(Items listed in a dataset)
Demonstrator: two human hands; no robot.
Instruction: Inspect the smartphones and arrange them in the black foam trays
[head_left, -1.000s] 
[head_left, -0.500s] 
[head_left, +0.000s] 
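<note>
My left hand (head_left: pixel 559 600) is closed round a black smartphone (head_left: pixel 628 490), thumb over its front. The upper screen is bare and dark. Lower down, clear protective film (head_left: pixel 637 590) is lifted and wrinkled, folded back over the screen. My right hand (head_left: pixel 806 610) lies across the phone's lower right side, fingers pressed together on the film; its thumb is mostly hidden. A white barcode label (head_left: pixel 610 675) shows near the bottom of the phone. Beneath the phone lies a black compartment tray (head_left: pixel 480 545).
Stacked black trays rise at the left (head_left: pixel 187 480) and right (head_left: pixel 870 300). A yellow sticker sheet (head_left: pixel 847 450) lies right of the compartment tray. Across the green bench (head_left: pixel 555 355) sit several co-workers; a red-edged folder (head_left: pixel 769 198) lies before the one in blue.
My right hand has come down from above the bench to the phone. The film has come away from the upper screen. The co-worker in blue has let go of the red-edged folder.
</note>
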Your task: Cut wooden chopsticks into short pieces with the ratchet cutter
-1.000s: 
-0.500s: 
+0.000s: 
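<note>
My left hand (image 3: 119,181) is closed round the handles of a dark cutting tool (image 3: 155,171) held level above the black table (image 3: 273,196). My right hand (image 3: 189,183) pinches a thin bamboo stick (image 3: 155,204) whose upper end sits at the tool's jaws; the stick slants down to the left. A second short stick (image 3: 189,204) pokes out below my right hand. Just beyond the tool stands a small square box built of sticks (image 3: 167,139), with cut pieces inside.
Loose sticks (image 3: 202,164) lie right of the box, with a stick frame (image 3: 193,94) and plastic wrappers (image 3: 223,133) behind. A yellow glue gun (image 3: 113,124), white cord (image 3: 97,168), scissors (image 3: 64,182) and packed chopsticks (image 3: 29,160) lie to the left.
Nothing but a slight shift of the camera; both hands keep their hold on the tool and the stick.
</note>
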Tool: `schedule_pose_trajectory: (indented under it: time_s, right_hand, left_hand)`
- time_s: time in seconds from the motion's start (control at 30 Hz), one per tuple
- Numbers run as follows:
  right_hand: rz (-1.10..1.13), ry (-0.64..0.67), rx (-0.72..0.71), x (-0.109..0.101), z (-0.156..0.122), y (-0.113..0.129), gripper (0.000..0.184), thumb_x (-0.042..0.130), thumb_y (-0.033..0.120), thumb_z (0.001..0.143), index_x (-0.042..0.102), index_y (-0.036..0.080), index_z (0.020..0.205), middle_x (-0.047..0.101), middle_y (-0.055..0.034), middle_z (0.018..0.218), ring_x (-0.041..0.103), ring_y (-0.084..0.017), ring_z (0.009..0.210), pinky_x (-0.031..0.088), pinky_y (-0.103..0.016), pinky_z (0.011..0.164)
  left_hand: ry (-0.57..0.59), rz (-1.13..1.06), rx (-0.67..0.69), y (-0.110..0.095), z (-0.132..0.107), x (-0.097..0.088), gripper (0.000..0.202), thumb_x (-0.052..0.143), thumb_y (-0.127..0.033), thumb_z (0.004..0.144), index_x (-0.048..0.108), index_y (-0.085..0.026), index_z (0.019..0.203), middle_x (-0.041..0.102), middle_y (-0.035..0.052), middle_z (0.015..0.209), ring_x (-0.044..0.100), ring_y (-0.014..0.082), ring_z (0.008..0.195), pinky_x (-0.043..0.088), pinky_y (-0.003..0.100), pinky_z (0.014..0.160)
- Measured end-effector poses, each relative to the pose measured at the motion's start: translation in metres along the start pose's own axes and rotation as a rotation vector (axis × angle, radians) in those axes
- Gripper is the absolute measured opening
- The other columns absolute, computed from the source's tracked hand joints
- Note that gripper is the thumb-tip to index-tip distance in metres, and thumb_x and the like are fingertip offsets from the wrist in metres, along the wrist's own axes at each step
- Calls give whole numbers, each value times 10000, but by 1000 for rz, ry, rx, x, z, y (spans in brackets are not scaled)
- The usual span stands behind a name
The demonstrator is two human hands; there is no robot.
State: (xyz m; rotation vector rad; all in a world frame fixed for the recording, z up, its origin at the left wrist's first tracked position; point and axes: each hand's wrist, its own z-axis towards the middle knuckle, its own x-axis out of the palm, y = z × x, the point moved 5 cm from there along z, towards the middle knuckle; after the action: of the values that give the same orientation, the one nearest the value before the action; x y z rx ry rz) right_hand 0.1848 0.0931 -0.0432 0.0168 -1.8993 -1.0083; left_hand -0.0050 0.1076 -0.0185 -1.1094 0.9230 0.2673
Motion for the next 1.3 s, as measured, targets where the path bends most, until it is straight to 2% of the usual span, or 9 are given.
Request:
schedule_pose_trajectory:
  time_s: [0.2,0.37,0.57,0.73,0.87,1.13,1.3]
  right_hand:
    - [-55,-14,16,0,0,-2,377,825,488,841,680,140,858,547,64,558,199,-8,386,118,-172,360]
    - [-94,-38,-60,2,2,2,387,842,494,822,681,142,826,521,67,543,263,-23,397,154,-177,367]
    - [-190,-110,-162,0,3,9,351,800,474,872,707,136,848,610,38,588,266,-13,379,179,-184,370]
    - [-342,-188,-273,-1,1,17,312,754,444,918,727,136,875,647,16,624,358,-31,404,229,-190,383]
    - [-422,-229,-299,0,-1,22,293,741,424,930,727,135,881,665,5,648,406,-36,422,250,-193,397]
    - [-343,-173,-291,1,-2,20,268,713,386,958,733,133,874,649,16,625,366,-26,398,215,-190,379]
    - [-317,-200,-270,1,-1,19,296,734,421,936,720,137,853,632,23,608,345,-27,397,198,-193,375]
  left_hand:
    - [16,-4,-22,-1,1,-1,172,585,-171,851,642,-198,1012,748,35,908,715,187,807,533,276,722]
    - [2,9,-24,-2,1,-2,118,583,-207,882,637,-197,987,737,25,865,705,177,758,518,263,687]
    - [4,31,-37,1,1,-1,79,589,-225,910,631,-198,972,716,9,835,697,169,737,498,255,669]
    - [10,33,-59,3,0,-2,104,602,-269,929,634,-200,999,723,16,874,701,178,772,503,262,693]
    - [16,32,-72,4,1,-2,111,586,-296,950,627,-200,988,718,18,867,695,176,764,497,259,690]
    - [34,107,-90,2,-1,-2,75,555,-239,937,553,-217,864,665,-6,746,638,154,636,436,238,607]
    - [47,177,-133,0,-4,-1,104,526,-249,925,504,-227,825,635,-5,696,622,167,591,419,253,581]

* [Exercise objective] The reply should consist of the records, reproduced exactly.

* [Exercise solution]
Demonstrator: two human hands; no robot.
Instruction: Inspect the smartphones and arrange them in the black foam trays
[head_left, -1.000s] 
[head_left, -0.500s] 
[head_left, +0.000s] 
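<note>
My left hand (head_left: pixel 559 600) is closed round a black smartphone (head_left: pixel 628 490), thumb over its front. The upper screen is bare and dark. Lower down, clear protective film (head_left: pixel 637 590) is lifted and wrinkled, folded back over the screen. My right hand (head_left: pixel 806 610) lies across the phone's lower right side, fingers pressed together on the film; its thumb is mostly hidden. A white barcode label (head_left: pixel 610 675) shows near the bottom of the phone. Beneath the phone lies a black compartment tray (head_left: pixel 480 545).
Stacked black trays rise at the left (head_left: pixel 187 480) and right (head_left: pixel 870 300). A yellow sticker sheet (head_left: pixel 847 450) lies right of the compartment tray. Across the green bench (head_left: pixel 555 355) sit several co-workers; a red-edged folder (head_left: pixel 769 198) lies before the one in blue.
My right hand has come down from above the bench to the phone. The film has come away from the upper screen. The co-worker in blue has let go of the red-edged folder.
</note>
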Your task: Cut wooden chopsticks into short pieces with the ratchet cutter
-1.000s: 
-0.500s: 
+0.000s: 
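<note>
My left hand (image 3: 119,181) is closed round the handles of a dark cutting tool (image 3: 155,171) held level above the black table (image 3: 273,196). My right hand (image 3: 189,183) pinches a thin bamboo stick (image 3: 155,204) whose upper end sits at the tool's jaws; the stick slants down to the left. A second short stick (image 3: 189,204) pokes out below my right hand. Just beyond the tool stands a small square box built of sticks (image 3: 167,139), with cut pieces inside.
Loose sticks (image 3: 202,164) lie right of the box, with a stick frame (image 3: 193,94) and plastic wrappers (image 3: 223,133) behind. A yellow glue gun (image 3: 113,124), white cord (image 3: 97,168), scissors (image 3: 64,182) and packed chopsticks (image 3: 29,160) lie to the left.
Nothing but a slight shift of the camera; both hands keep their hold on the tool and the stick.
</note>
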Tool: `schedule_pose_trajectory: (indented under it: time_s, right_hand, left_hand)`
- time_s: time in seconds from the motion's start (control at 30 Hz), one per tuple
- Numbers run as follows:
  right_hand: rz (-1.10..1.13), ry (-0.64..0.67), rx (-0.72..0.71), x (-0.109..0.101), z (-0.156..0.122), y (-0.113..0.129), gripper (0.000..0.184), thumb_x (-0.042..0.130), thumb_y (-0.033..0.120), thumb_z (0.001..0.143), index_x (-0.042..0.102), index_y (-0.036..0.080), index_z (0.020..0.205), middle_x (-0.047..0.101), middle_y (-0.055..0.034), middle_z (0.018..0.218), ring_x (-0.041..0.103), ring_y (-0.084..0.017), ring_z (0.009..0.210), pinky_x (-0.031..0.088), pinky_y (-0.103..0.016), pinky_z (0.011..0.164)
  left_hand: ry (-0.57..0.59), rz (-1.13..1.06), rx (-0.67..0.69), y (-0.110..0.095), z (-0.132..0.107), x (-0.097..0.088), gripper (0.000..0.202), thumb_x (-0.052..0.143), thumb_y (-0.127..0.033), thumb_z (0.004..0.144), index_x (-0.048..0.108), index_y (-0.085..0.026), index_z (0.019..0.203), middle_x (-0.041..0.102), middle_y (-0.035..0.052), middle_z (0.015..0.209), ring_x (-0.044..0.100), ring_y (-0.014..0.082), ring_z (0.008..0.195), pinky_x (-0.043..0.088), pinky_y (-0.003..0.100), pinky_z (0.014..0.160)
- Measured end-effector poses, each relative to the pose measured at the motion's start: translation in metres along the start pose's own axes and rotation as a rotation vector (axis × angle, radians) in those axes
- Gripper is the absolute measured opening
- The other columns absolute, computed from the source's tracked hand joints
- Note that gripper is the thumb-tip to index-tip distance in metres, and thumb_x and the like are fingertip offsets from the wrist in metres, along the wrist's own axes at each step
- Calls give whole numbers, each value times 10000, but by 1000 for rz, ry, rx, x, z, y (spans in brackets are not scaled)
- The usual span stands behind a name
The demonstrator is two human hands; there is no robot.
State: (xyz m; rotation vector rad; all in a world frame fixed for the recording, z up, its origin at the left wrist's first tracked position; point and axes: each hand's wrist, its own z-axis towards the middle knuckle, its own x-axis out of the palm, y = z × x, the point moved 5 cm from there along z, towards the middle knuckle; after the action: of the values that give the same orientation, the one nearest the value before the action; x y z rx ry rz) right_hand 0.1848 0.0931 -0.0432 0.0168 -1.8993 -1.0083; left_hand -0.0050 0.1076 -0.0185 -1.1094 0.9230 0.2673
Motion for the next 1.3 s, as measured, targets where the path bends most, until it is straight to 2% of the usual span, or 9 are given.
Request:
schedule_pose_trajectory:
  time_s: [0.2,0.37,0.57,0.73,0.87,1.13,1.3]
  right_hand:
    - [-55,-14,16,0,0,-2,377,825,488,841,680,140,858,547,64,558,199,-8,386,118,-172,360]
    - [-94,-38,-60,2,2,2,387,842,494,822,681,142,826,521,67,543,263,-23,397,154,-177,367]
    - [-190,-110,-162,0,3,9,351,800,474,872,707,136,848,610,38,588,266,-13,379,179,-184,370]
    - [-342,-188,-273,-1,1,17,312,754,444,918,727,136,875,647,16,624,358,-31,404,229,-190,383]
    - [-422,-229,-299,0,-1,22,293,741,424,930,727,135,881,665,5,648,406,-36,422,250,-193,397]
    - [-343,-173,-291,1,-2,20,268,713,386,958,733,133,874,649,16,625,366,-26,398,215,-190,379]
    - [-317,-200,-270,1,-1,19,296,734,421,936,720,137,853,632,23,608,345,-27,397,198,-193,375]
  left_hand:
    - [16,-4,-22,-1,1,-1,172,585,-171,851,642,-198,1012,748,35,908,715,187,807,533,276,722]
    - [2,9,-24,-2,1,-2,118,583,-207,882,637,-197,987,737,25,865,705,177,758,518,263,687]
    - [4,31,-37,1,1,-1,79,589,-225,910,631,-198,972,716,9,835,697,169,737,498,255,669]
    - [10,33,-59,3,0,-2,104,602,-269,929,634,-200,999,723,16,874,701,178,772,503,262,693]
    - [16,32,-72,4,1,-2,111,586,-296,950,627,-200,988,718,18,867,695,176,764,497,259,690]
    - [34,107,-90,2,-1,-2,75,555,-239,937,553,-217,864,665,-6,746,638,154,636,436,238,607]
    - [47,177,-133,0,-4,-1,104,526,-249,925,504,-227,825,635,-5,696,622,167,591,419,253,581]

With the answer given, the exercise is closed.